Hall, Presiding Judge.

These two appeals are brought by Mr. and Mrs. Walsh, plaintiffs below, whom we will hereafter refer to as "appellants,” from the award of summary judgment to defendant State Farm Mutual Automobile Insurance Company. They present primarily the question whether on these facts a release executed shortly after an auto collision will bar appellants’ subsequent tort actions. We hold that it does, and affirm.

The record shows that on Saturday, October 17, 1970, the auto driven by one Danny Joe Campbell struck the rear of that owned and occupied by appellants. Mrs. Walsh experienced pain in her neck in the moments after the collision. On October 18, appellants learned that Campbell had no insurance, and on the 19th they notified State Farm, which was their own uninsured motorist [195]*195insurance carrier. Also on the 19th Mrs. Walsh was treated by a doctor whom she had previously consulted by telephone, and who on the 19th prescribed a cervical collar and medication for pain and nerves. On October 20, Mr. Neff, the State Farm adjuster, telephoned Mrs. Walsh about the collision, and, in the words of the Walshes on this appeal, "At that time Mrs. Walsh was not aware of the severe personal injuries from the collision that were to subsequently manifest themselves, so she only informed Mr. Neff of the damage to the automobile and the time that her husband had lost from his employment. At that time Mr. Neff stated to Mrs. Walsh that State Farm would pay them $107.95 for damages to their automobile and for her husband’s initial loss of time from his employment, but that was the maximum amount that the uninsured motorist provision of the State Farm policy could pay. Mr. Neff told Mrs. Walsh and her husband that they would have to sign a paper to authorize State Farm to recover the $107.95 from Danny Joe Campbell and that he was mailing this form to Mr. and Mrs. Walsh. That Mr. and Mrs. Walsh signed this form and the adjuster, Mr. Neff, came to their home and left a check for $107.95 in return for the signed form.” (Citations to record omitted.)

Appellants allege that they did not read the pertinent provision of the policy, which was at all relevant times in their possession, nor did they read the release before executing it at their home before the adjuster arrived to pick it up. Both appellants are now and were at all pertinent times able to read and write.

Subsequent to these events, Mrs. Walsh continued to have difficulties with her neck, requiring costly treatment and finally surgery. Eventually an attorney was consulted, the release was attempted to be repudiated, and the settlement amount plus interest was tendered back to State Farm which declined to accept it.

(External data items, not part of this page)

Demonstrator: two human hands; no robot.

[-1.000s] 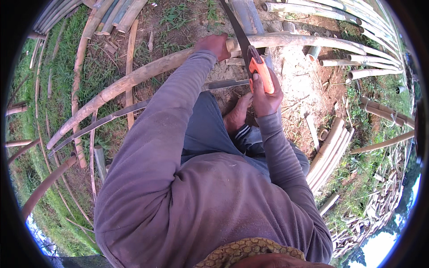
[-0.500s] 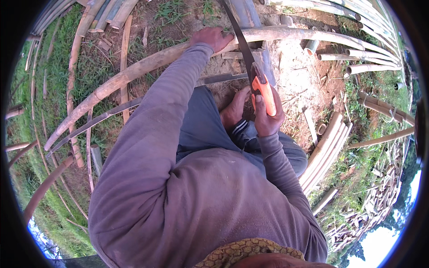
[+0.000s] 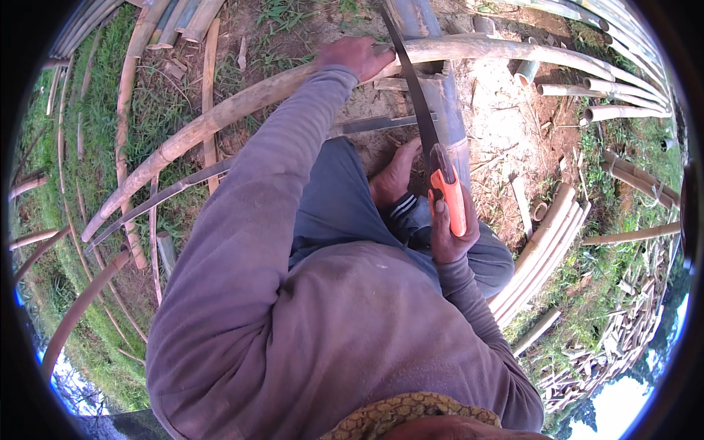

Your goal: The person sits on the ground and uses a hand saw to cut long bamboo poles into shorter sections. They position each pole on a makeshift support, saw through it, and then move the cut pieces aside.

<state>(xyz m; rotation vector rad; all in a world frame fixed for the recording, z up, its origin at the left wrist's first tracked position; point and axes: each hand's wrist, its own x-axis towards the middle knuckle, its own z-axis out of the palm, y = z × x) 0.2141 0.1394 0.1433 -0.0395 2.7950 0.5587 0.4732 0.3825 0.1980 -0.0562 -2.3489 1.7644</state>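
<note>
A long bamboo pole [image 3: 198, 130] curves across in front of me, and my left hand [image 3: 356, 59] grips it from above near its middle. My right hand [image 3: 453, 233] is closed around the orange handle of a hand saw [image 3: 419, 99]. The dark blade runs up and away from the handle and crosses the pole just to the right of my left hand. Under the pole lies a thicker grey bamboo length [image 3: 449, 110], pointing away from me. My bare foot [image 3: 397, 172] is beside the saw, close to the blade's handle end.
A dark flat strip [image 3: 378, 125] lies across the ground before my knees. Cut bamboo poles [image 3: 539, 246] are bundled at the right, and more poles [image 3: 623, 111] lie at the far right. Bamboo scraps [image 3: 623, 330] are heaped at the lower right. Grass [image 3: 95, 315] covers the left side.
My right hand has drawn the saw back toward me and slightly right, its blade still across the pole. My left hand keeps its grip; the whole view has shifted slightly.
</note>
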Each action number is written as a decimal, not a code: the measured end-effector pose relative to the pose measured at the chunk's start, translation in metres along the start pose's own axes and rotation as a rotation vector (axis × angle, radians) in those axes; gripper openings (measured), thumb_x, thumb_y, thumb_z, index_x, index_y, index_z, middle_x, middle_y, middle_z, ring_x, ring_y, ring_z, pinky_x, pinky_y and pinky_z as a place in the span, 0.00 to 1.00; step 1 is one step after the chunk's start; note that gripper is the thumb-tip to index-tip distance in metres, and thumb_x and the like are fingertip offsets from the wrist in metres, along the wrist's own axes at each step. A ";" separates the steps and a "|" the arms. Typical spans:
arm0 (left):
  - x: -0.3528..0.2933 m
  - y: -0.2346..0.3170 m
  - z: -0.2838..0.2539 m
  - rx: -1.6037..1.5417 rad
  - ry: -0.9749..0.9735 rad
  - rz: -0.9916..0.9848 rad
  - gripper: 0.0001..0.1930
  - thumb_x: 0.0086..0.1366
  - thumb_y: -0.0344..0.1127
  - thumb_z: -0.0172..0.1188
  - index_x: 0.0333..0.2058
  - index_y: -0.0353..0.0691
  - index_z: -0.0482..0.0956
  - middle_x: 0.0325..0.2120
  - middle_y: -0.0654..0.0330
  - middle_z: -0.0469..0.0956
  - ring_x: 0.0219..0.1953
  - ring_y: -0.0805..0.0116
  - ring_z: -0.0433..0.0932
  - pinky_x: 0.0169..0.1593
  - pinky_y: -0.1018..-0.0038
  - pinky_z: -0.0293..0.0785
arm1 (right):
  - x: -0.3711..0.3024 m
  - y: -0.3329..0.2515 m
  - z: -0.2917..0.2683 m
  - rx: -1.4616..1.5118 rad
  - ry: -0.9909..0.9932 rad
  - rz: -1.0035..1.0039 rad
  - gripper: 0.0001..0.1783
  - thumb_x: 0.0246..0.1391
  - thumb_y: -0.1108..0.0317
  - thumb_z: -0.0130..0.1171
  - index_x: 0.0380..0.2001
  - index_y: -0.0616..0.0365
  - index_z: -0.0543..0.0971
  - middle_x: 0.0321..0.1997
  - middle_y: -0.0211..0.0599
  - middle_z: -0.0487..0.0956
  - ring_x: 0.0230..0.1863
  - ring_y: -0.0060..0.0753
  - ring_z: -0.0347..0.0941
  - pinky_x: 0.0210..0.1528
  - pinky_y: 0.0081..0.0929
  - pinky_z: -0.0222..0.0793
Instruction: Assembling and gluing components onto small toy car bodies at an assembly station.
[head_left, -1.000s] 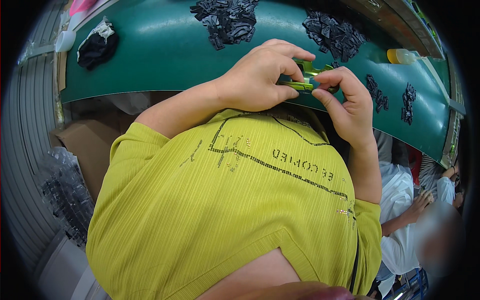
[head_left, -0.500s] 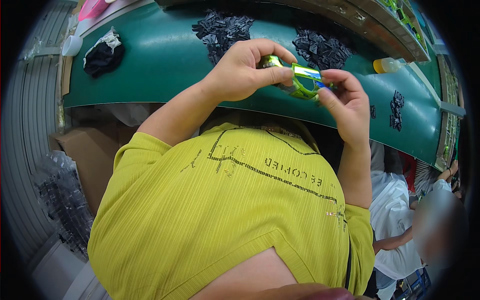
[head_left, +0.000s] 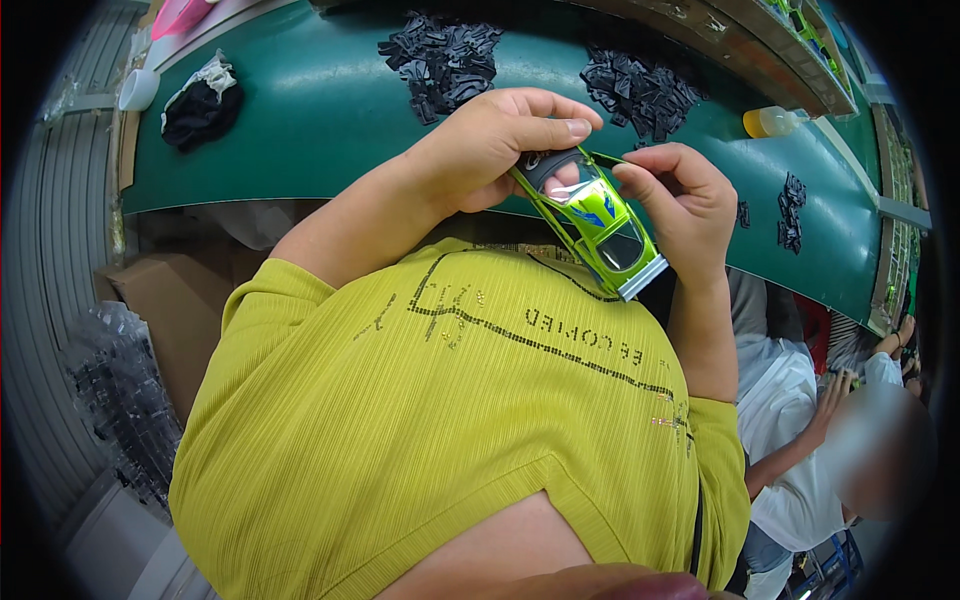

The Walshes then brought these companion suits against Campbell. Mrs. Walsh claimed damages for personal injury, and Mr. Walsh sought to recover for medical expenses and loss of consortium. State Farm was served by duplicate original, and answered the suit through its counsel, as did defendant Campbell. State Farm pleaded the release in bar of the suits.

In the trial court, State Farm was granted summary judgment on the basis of the release, and this appeal followed.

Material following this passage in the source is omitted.